Weiss et al. recently attempted to reconstruct the proteome of the Last Universal Common Ancestor (Weiss et al. 2016). One of the aspects that puzzled me the most about that work is that they suggested the LUCA was methanogenic and a nitrogen fixer, but there was absolutely no mention of photosynthesis.
There are three major groups of nitrogenase-like enzymes known. 1) The ones used for the synthesis of Ni-tetrapyrroles in methanogenic Archaea, 2) the ones used in Mg-tetrapyrroles in photosynthetic bacteria, and 3) proper nitrogenases. It is also likely that there are many uncharacterized enzymes belonging to this superfamily of proteins with unknown functions.
Under orthodox views on the evolution of photosynthesis it can be argued that those used in photosynthesis evolved from nitrogenases or those used in methanogenesis, but the phylogeny of these enzymes is inconsistent with that. It is inconsistent in such a way that the chlorophyll-synthesis enzymes do not seem to emerge from nitroegnases or those used in methanogenesis. What it is actually seen in their phylogeny is a deep divergence between the methanogenesis enzymes and those in photosynthesis: with nitrogenases being closer to the methanogenesis Ni-tetrapyrrole-synthesis enzymes. Therefore, there is a deep split between Bacteria/photosynthesis and Archaea/methanogenesis.
This is the thing, that if nitrogenase and the Ni-tetrapyrrole enzyme share a more recent common ancestor, and these were found in the LUCA, then the LUCA must have had also protochlorophyllide reductase. This may be hard to grasp, but it derives from the phylogenetic relationships of these enzymes. Phylogenetics 101. This is because the branch leading to protochlorophyllide reductase, in this case ChlL, should have diverged before the nitrogenase homolog (NifH) and the Ni-tetrapyrrole one (CbfC) had time to split.
The other way we can see this is that LUCA had the ancestral enzyme to these, and that their specialization occurred later. But there is no evidence that actually suggests the ancestor of these enzymes was more likely to be involved in methanogenesis or nitrogen fixation than photosynthesis.

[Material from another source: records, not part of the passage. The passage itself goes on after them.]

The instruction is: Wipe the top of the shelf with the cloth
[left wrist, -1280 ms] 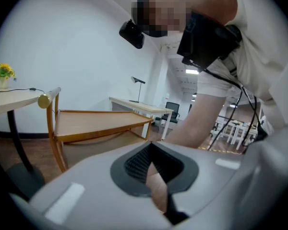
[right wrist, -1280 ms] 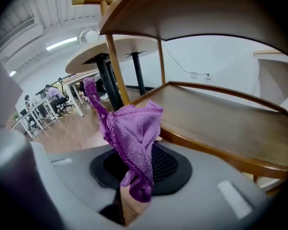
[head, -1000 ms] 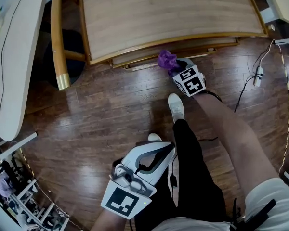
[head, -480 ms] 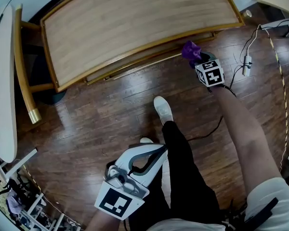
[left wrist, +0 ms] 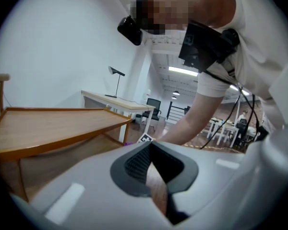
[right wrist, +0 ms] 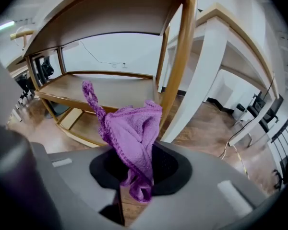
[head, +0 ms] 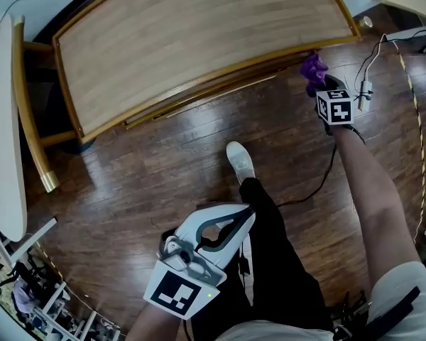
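Right now my right tool (right wrist: 134, 176) is clamped on the purple cloth (right wrist: 132, 133), which bunches up out of its jaws just off the front right corner of the shelf (head: 199, 41), lower than its top. My left tool (left wrist: 153, 176) hangs by my leg, jaws together on nothing. I judge the wiping not yet begun. The cloth needs lifting over the front edge, then pressing flat onto the top by that corner.
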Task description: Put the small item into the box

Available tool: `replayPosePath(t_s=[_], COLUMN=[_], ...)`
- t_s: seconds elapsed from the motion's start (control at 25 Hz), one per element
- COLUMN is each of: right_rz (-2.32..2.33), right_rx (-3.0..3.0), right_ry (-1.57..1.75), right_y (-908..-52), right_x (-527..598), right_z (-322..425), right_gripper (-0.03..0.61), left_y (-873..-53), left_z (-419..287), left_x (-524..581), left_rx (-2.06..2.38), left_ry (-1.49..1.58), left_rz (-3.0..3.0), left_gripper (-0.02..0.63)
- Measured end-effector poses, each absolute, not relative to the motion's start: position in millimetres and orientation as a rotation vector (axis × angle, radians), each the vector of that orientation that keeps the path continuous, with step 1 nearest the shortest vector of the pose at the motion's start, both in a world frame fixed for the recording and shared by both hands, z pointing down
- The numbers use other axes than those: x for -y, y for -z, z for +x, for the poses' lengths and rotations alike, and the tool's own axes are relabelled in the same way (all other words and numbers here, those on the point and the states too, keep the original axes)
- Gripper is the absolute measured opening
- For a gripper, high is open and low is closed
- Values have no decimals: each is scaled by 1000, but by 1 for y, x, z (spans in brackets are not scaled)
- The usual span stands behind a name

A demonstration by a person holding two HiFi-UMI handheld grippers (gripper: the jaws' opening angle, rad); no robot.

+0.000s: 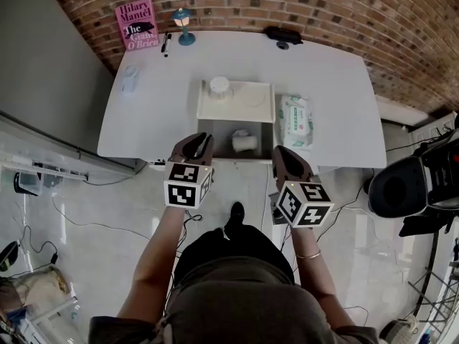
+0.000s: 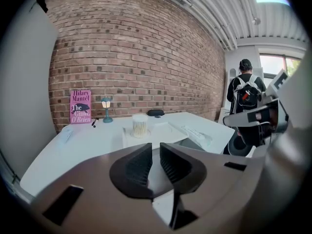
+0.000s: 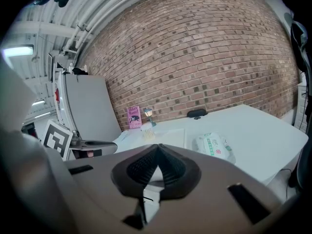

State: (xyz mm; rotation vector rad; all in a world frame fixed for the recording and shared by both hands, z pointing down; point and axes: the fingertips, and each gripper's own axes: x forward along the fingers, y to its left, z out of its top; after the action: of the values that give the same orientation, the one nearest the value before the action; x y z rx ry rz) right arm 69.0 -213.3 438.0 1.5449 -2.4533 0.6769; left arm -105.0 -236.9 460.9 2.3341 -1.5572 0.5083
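A lab, with brick wall point(image 1: 323, 9) and floor cables point(image 1: 86, 226).

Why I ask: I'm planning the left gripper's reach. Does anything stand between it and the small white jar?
Nothing visible does. The white jar stands in plain sight straight beyond the left gripper, on the flat white lid. Only bare tabletop and lid lie between.

Bright, even indoor light washes the white counter point(image 1: 330, 84) almost to glare in the head view, leaving only soft shadows under its near edge. A ceiling lamp point(image 3: 18, 50) glows at far left in the right gripper view, and a window point(image 2: 273, 65) burns out at right in the left gripper view. The brick wall point(image 1: 323, 13) bows toward the edges and the corners go black. Up close, the left tool point(image 2: 155, 155) and right tool point(image 3: 157, 152) look soft.
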Motion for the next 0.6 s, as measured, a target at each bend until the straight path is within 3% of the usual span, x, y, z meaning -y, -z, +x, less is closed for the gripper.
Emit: replayPosePath(t_s=[0.6], right_rz=[1536], right_rx=[2448], right_ry=[-650], right_y=[-436], right_x=[213], right_z=[62], right_gripper=[6], left_y=[-443], left_z=[-132], left_x=[227], left_rx=[1701], left_ry=[-337], left_rz=[2249], left_gripper=[37])
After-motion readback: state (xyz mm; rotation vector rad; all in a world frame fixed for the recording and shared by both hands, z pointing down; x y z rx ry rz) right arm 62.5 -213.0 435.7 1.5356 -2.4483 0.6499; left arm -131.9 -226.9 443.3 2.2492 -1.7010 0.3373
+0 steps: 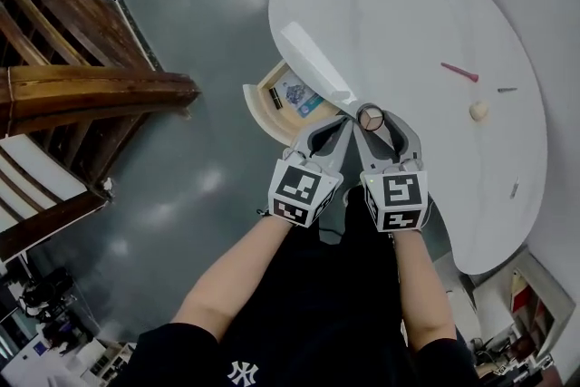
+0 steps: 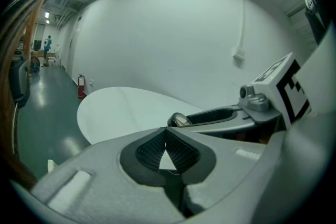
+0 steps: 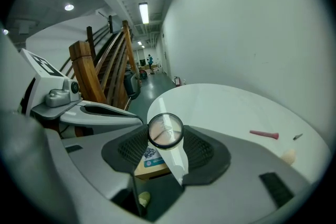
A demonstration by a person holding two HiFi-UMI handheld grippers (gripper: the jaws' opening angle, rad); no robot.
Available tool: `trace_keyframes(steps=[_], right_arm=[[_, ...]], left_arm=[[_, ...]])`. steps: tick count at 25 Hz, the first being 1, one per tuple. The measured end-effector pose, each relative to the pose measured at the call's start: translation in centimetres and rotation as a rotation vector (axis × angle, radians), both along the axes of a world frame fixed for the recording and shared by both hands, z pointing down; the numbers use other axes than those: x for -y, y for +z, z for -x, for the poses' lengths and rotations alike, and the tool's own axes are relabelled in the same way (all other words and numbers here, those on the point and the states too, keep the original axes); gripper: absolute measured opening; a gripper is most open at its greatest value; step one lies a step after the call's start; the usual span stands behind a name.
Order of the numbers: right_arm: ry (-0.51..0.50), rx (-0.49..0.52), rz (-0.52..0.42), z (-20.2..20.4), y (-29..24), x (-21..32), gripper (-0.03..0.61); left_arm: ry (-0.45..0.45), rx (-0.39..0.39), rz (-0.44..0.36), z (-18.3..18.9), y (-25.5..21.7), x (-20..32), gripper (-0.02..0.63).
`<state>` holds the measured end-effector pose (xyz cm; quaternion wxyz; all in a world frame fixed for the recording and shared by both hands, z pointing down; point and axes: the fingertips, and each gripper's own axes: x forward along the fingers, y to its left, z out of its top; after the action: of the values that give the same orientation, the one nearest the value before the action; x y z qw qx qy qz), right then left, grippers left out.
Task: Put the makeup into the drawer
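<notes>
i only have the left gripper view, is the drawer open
observer: yes, the head view shows the drawer pulled out from under the table edge.
operator: anything in it
observer: a printed card and a dark stick lie inside.
operator: what's on the tabletop
observer: a pink stick, a cream lump and a small dark bit, all lying apart from each other.

Round makeup jar (image 3: 166, 131) near open drawer (image 1: 261, 113)
</notes>
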<state>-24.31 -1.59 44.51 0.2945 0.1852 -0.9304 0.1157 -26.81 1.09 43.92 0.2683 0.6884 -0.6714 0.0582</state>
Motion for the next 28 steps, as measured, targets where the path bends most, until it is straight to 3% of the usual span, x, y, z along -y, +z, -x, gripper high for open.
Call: trace_keyframes(steps=[12, 28], right_arm=[[-0.133, -0.028, 0.048, 8.1, 5.0, -6.0, 0.218], [-0.216, -0.107, 0.112, 13.8, 15.6, -8.4, 0.218]], left_arm=[[-0.14, -0.011, 0.051, 8.8, 4.2, -5.7, 0.011], [-0.193, -0.061, 0.063, 13.7, 10.4, -7.2, 0.011]])
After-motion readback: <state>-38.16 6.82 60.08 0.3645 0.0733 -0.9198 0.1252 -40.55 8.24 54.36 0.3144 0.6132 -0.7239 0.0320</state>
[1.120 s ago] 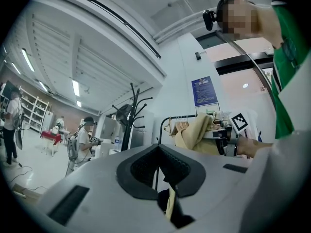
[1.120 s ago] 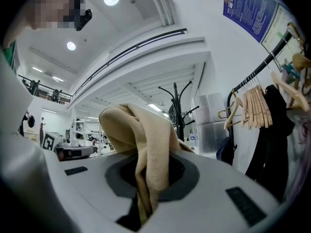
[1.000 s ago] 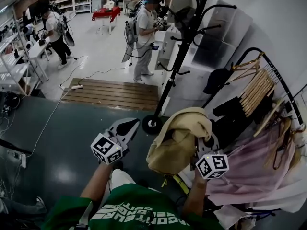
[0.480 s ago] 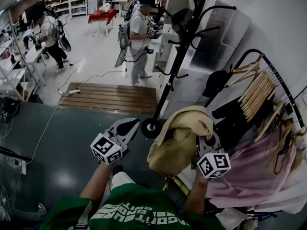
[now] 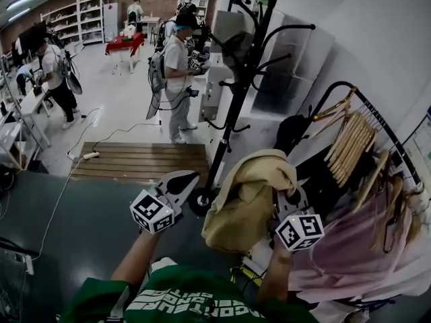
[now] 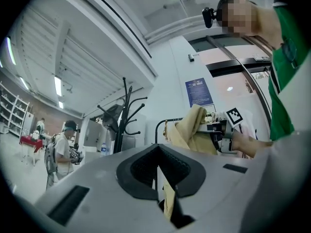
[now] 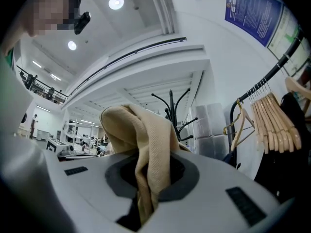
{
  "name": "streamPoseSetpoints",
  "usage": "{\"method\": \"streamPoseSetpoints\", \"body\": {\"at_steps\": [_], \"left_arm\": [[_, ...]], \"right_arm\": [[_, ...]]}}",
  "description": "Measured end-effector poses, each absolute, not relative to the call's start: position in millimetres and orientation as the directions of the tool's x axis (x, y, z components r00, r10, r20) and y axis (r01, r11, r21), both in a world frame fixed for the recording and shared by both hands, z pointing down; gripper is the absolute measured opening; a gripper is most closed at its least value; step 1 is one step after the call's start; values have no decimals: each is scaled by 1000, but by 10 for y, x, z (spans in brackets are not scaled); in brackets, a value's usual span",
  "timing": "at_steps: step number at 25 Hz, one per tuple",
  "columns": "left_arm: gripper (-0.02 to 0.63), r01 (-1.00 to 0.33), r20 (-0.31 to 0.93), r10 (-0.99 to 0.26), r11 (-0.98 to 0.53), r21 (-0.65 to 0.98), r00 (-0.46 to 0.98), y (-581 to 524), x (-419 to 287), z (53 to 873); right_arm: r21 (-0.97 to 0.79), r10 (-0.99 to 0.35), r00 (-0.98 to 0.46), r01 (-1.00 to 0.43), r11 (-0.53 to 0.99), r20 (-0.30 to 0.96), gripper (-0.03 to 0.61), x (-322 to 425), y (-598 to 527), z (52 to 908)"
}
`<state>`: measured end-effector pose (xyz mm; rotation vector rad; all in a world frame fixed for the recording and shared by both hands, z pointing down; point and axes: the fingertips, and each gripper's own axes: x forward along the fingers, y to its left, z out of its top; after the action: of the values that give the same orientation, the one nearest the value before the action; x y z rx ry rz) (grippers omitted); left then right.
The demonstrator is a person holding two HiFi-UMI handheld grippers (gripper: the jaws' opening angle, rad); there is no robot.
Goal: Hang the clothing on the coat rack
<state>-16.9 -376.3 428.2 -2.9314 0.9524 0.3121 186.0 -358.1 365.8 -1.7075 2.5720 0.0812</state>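
Tan garment [image 5: 246,197] bunched in a loose heap just right of the base of the black coat rack [image 5: 236,99], lower than every hook and touching none of them. Right gripper [image 5: 285,206] under the heap's right edge, on the side away from the rack's pole. Fingers closed on the cloth, with a fold pinched between them and the rest rising above the tips in a ribbed hump, as shown in the right gripper view. Rack visible in that view beyond the hump, hooks curving upward from the pole. Left gripper [image 5: 183,182] just left of the rack's base, apart from the garment in the head view, tips directed toward the base. Fingers set together tip to tip in the left gripper view, with only a thin tan sliver in the slit behind the tips, too narrow to identify. Rack again in the background of that view, left of the held garment and the right gripper. Green shirt [image 5: 182,300] along the bottom edge of the head view, nearer the camera than the rack. Right of the rack, a row of wooden hangers [image 5: 351,140], with a pink garment [image 5: 350,247] lower down, just beyond the right gripper. Left of the rack's base, a slatted wooden platform [image 5: 138,161] on the floor. Behind the rack and to its left, a standing person [image 5: 172,79] in a white top, well apart from both grippers.
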Motion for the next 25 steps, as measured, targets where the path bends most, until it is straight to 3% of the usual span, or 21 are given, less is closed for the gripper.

What is more, I know that these enzymes have enough sequence identity to make it to the threshold of their analysis. And that is why I was puzzled, because I expected some of the chlorophyll synthesis enzymes to show up in their analysis, but apparently didn't...
As I was browsing through all 355 trees from the Weiss et al. work, I found this little gem! See image or the attached newick tree file.
That is indeed protochlorophyllide reductase subunit L splitting away from a NifH-like enzyme in methanogenic Archaea, which is probably a misannotated CbfC. Exactly as it should have been, and so it confirms that my puzzlement was not due to my lack of understanding of the evolution of these proteins.
The phylogeney on the bacteria part of the tree (red) matches perfectly that of ChlL and contains only phototrophs. It is indisputably ChlL and does not represent bacterial nitrogenases.
What does this mean? Well, if the authors work is informative in any way, it would mean that the split of the CbfC and ChlL is a Bacteria/Archaea split, which would make the ancestor to all bacteria photosynthetic. Nevertheless, that photosynthesis originated in the most recent common ancestor of all bacteria, or soon after that, is supported by the evolution of the photosynthetic reaction centres, as I concluded in my first review on the subject (Cardona 2015).
The reason this is not more widely understood or accepted is simply due to prevalent ideas on the evolution of photosynthesis, which are somewhat outdated and are now based more on speculation and personal opinions than on any real data... Something that I am working really hard to change.
If you want to have a look at the data by Weiss et al., have a look at this: https://journals.plos.org/plosgenetics/article?id=10.1371/journal.pgen.1007518#sec011
The tree in the image is numbered 2020 in the supplements.
References:
Cardona, T. (2015). "A fresh look at the evolution and diversification of photochemical reaction centers." Photosynthesis research 126(1): 111-134. DOI: 10.1007/s11120-014-0065-x.
Weiss, M. C., F. L. Sousa, N. Mrnjavac, S. Neukirchen, M. Roettger, S. Nelson-Sathi and W. F. Martin (2016). "The physiology and habitat of the last universal common ancestor." Nat Microbiol 1(9): 16116. DOI: 10.1038/nmicrobiol.2016.116.